'Isothermal' means at constant temperature. In a strict sense, an isothermal process must be a reversible process because by definition, if every part of the system is at the same, constant temperature throughout the process, there can be no frictional or other irreversible effects giving rise to heat and causing local changes in temperature [see, for example, Rogers and Mayhew (1992)]. No real process can be perfectly isothermal, some come very close, especially if it is accepted that it is only the spatially-averaged temperature which must remain constant.
In processes operating on a single phase, heat transfer will result in a change in temperature unless exactly balanced by some other energy transfer, e.g., work, and this balance can be very difficult to achieve in practice. One solution might be to eliminate the heat transfer: but in reality, insulation can reduce heat transfer but cannot stop heat transfer completely. An alternative approach is to use systems which can accept some heat transfer without a change in temperature.

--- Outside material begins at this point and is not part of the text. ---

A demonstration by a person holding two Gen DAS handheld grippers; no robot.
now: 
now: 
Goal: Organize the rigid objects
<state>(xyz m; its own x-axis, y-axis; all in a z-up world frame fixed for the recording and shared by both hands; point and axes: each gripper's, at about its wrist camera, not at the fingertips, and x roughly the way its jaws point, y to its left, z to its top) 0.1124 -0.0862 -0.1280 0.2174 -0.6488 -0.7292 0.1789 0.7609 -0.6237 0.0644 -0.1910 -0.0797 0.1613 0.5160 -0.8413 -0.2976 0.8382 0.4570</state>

In two-phase systems, heat transfer can be accommodated without changing the temperature by altering the relative amounts of the two phases present. The most common example is a phase equilibrium in a pure substance at constant pressure. Ice in water is frequently used as a fixed point for temperature because this system remains at a constant temperature provided the pressure is constant and the rate of heat transfer is not sufficient to cause the system to depart significantly from equilibrium.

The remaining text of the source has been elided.